- **Exercise goal**
Go through the data and copy every line in which "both" appears.

[Opening Data block section]

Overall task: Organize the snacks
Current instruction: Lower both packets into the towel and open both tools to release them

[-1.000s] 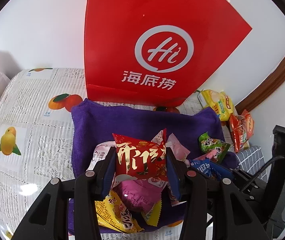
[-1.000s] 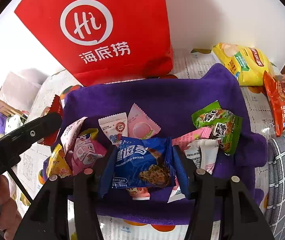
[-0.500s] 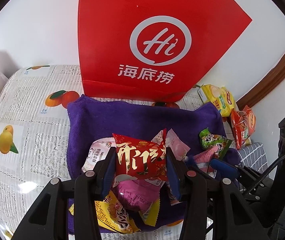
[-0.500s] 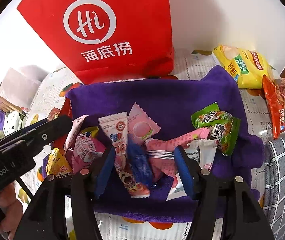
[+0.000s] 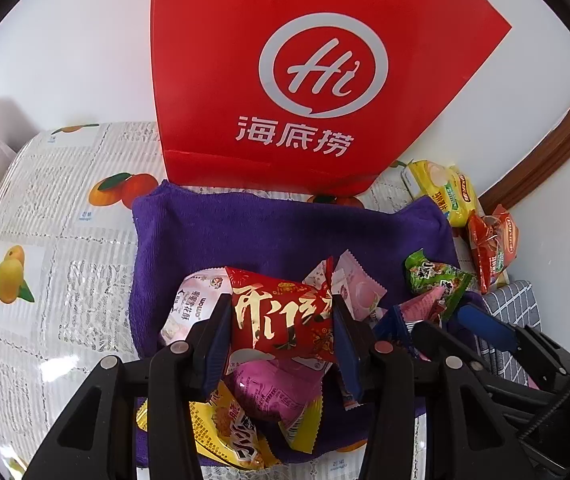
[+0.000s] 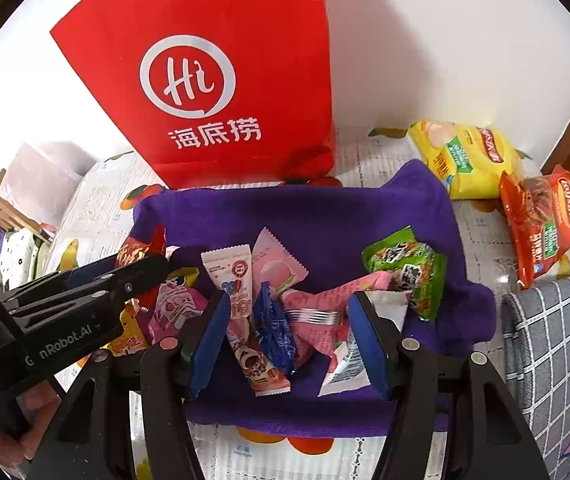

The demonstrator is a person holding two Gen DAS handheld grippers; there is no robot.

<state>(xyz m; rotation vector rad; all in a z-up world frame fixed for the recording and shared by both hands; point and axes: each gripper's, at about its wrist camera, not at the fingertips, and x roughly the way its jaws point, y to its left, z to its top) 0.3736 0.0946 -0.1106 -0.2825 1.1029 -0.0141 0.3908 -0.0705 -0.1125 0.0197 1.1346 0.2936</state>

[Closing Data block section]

- **Answer area**
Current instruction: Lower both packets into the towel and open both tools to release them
<state>(xyz m; rotation vector rad; all in a z-up world frame fixed for the recording and shared by both hands; point and axes: each gripper's, at about its wrist camera, not at the fingertips, and x roughly the way its jaws point, y to its left, z to its top) 0.3736 0.0946 -0.1106 -0.2825 1.1029 -0.0141 0.3908 -0.0705 -0.1125 0.0197 1.1346 0.2936</state>

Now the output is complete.